Ses actions et celles de quelques autres Acadiens ne sont pas passées inaperçues auprès des autorités coloniales. Le gouverneur du Massachusetts, William Shirley, fait publier une déclaration dans le but de capturer des individus ayant collaboré avec les forces canado-françaises.
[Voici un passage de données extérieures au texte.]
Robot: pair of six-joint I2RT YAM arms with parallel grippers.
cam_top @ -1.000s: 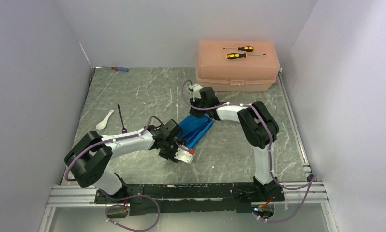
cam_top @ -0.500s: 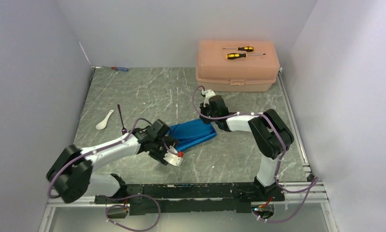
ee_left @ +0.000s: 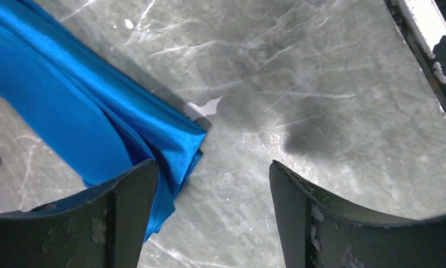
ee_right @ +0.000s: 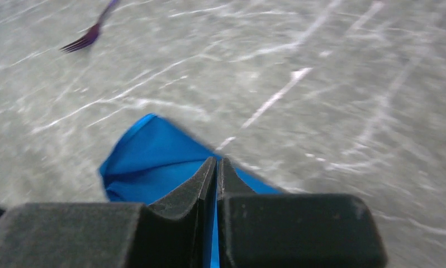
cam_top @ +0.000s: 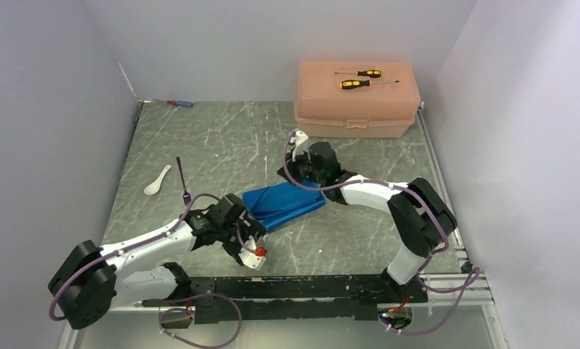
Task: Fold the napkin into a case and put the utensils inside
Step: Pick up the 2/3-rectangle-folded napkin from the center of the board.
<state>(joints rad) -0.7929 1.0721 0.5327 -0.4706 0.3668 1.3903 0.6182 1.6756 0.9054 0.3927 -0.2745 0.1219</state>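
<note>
The bright blue napkin (cam_top: pixel 286 202) lies folded into a flat strip in the middle of the table. My left gripper (cam_top: pixel 251 246) is open at the strip's near-left end. In the left wrist view the napkin's corner (ee_left: pixel 70 106) lies beside and partly behind the left finger, with bare table between the fingertips of the left gripper (ee_left: pixel 212 163). My right gripper (cam_top: pixel 302 174) is shut at the napkin's far edge. The right wrist view has its tips (ee_right: pixel 216 162) low over the blue napkin (ee_right: pixel 148 162); I cannot tell if any fold is pinched. The purple fork (cam_top: pixel 182 179) and white spoon (cam_top: pixel 157 181) lie to the left.
A peach plastic box (cam_top: pixel 356 102) stands at the back right with two yellow-and-black screwdrivers (cam_top: pixel 360 78) on its lid. A small blue-and-red screwdriver (cam_top: pixel 178 103) lies at the back left. The fork's tines (ee_right: pixel 81 42) show far off in the right wrist view. The front rail (ee_left: pixel 427 25) runs close by.
The napkin has swung from a diagonal to nearly level. My left gripper opened wider and drew back toward the near left. The right gripper shifted right, then back left.
</note>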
Il nomme expressément Nicolas Gautier, Armand Bugeaud, Joseph LeBlanc et l’abbé Le Loutre, et les accuse de s’être «notoirement rendus coupables au mépris de leur allégeance à Sa Majesté, d’avoir entretenu ouvertement une correspondance avec l’ennemi, de l’avoir aidé et assisté dans les limites de ladite province de la Nouvelle-Écosse».

Shirley poursuit en disant qu’il «ordonne en conséquence, au nom de Sa Majesté, à tous ses sujets résidant dans ladite province d’arrêter le plus tôt possible ledit Gautier ainsi que les autres coupables et de les remettre entre les mains du commandant en chef de ladite province.»

Joseph LeBlanc n’est pas capturé et se réfugie à Port-Toulouse, à l’Île Royale, après la rétrocession de la colonie à la France.

Après d’autres errances, Joseph LeBlanc échappe à la Déportation en se rendant à Saint-Pierre-et-Miquelon. Il y reste quelques années et en 1766, alors que sa femme est décédée, il part avec deux de ses fils pour sa dernière destination: Belle-Île-en-Mer.

Il rédigera plusieurs requêtes et déclarations afin de démontrer son dévouement pour la France et pour réclamer certaines compensations. Il va également faire une impressionnante description de la généalogie de la famille LeBlanc, précisant les endroits où ses contemporains ont été dispersés en raison du Grand Dérangement.

Joseph LeBlanc dit Le Maigre est mort en 1772 dans le village de Kervaux, dans sa patrie française qu’il n’a cessé de défendre.